I’m talking about Nazis. Everybody loves killing Nazis, except Hitler, and you don’t want to be like Hitler.

Do you?!

SUMMARY

The Nazis decided to screw with you, despite the fact that your name is B.J. Blazkowicz. Demonstrate to them why this was unwise. I mean, honestly, look at that Nazi up there. Does this whole situation look like it’s gonna end well for him? No. His day is about to be ruined, and so is everyone else in Germany. They really didn’t think this through. Just like that whole Ark of the Covenant thing.

THE GOOD

  • Crawl through six episodes of Nazi villainy, taking both their Nazi lives and their Nazi gold.
  • Secret walls are everywhere, and a staggering four different weapons are available to be found.
  • Enemies include Nazis, more Nazis, big Nazis, Nazi dogs, Nazi zombies, and Hitler, agreed by most experts to be the Boss Nazi.
  • Also, he drives a mech with four chainguns.
  • I mean, I consider that a selling point, don’t you?

THE BAD

  • The extent of level complexity is ‘confusing mazes’ and ‘rooms full of lots of dudes’.
  • This can get very samey if you’re looking to go through all six episodes.
  • It’s not even really ‘3d’ in the modern sense – all the rooms are the same height and nothing can actually be on top of anything else.
  • The ‘extra lives’ feature is hilariously pointless, as you can save at any time.

THE VERDICT

I’m not gonna say it’s perfect. I’m not even gonna say it holds up well. But it costs five bucks, it’s a decent coffee break kind of game, and you get to shoot at Hitler. And deep down, don’t we all want to shoot at Hitler? 5/10

THE IN-DEPTH

If Doom is the granddaddy of first person shooters, this is the great grand-daddy, or maybe the grandma, I don’t know, I really didn’t think this metaphor all the way through.

Anyway, the point is they look similar and there’s a reason for that. This is the really old one – it laid down all the foundations that Doom would later build on, featuring much of the same production team as well. But even though it’s only a year older, it’s much more primitive, both visibly and in feeling.

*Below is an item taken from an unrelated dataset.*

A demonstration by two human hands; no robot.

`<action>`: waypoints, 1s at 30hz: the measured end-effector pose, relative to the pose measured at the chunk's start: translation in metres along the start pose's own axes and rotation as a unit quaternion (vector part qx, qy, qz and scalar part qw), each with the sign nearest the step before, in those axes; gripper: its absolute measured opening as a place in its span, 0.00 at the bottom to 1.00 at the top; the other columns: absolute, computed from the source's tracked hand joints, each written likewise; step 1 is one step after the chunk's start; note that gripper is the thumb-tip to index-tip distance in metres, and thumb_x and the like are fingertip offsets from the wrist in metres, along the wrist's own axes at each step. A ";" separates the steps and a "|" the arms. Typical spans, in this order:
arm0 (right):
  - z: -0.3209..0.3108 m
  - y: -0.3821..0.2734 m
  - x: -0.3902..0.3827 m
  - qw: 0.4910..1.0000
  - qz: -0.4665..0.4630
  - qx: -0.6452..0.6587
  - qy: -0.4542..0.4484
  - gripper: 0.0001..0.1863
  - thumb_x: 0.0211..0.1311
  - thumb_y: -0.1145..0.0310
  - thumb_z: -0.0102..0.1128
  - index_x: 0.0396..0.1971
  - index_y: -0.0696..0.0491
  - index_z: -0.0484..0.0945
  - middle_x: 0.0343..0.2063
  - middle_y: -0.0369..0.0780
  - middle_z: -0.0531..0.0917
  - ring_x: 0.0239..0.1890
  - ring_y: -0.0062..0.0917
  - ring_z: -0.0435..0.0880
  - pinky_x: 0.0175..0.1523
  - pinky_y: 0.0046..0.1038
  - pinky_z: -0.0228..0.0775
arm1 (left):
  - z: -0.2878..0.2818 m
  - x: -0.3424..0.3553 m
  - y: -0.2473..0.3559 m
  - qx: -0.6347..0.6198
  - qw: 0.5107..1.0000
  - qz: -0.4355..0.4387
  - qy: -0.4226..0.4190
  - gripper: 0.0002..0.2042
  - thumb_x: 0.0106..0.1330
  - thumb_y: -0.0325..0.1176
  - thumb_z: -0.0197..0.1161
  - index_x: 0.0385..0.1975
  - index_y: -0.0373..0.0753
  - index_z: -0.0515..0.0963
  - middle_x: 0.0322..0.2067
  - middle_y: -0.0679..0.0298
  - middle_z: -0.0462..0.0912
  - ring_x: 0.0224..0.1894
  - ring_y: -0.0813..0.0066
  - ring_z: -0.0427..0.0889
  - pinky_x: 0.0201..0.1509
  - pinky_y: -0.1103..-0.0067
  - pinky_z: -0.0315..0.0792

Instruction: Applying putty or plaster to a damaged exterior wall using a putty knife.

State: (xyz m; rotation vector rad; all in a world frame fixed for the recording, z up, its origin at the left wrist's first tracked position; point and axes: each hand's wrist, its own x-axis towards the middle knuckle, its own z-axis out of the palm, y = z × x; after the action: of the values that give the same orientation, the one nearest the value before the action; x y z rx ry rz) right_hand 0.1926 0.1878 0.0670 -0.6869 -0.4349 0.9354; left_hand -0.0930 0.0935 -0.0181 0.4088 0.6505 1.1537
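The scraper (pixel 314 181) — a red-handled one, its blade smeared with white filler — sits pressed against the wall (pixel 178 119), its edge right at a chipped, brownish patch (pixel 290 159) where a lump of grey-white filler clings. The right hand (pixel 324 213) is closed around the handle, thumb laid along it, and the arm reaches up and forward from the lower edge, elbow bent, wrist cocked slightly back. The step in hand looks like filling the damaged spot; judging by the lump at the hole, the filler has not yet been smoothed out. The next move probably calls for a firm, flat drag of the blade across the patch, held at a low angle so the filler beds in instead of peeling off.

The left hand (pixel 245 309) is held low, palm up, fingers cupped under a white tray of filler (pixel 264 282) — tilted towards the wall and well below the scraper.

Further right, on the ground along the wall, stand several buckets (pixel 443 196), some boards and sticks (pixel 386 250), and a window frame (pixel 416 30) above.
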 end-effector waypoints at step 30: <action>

Because of that, it’s easy to overlook a lot of the features in this game that were groundbreaking or at least very interesting at the time. Enemies weren’t always aware of your presence, for one, and they could only be alerted if they saw you or had a direct chain of open doors to actually hear gunfire through – part of a small nod to the stealth gameplay of the original Castle Wolfenstein. What’s more, to add actual depth to this primitive ‘stealth’ feature, this was one of the first games that had multidirectional enemy sprites. To rephrase that in language normal people understand, the enemies were not always facing you, and could in fact face and move in eight different directions. The exception to this is the bosses – they face in only one direction and can always shoot at you, to make them harder to fight.

The graphics are nothing to write home about, especially compared to Doom, released only a year and a half later. But the sound was a different matter, again, pushing the envelope of what was possible at the time – the game contained digitized voice samples for every enemy – adding, in a small but vital way, to what little immersion was then possible with the technology.

As for the level design, it’s not much, really. It consists of increasingly complex mazes and rooms full of increasingly dangerous enemies. This isn’t a game you want to run through like a marathon – I prefer to suggest you take it in fifteen minute spurts for a coffee break. It’s not the kind of game you’ll get lost in, but it’s still fun enough to eat up a few minutes before you get your butler to make you another martini and go back to work on your next video game article.

Plus you get to shoot Hitler. I mentioned that, right?

TECHNICAL NOTES

This baby comes off Steam pre-configured to run through DOSBox, and it did so flawlessly for me. If it doesn’t work for you, I guess I could point and laugh at you if it makes you feel better but I can’t see why it would.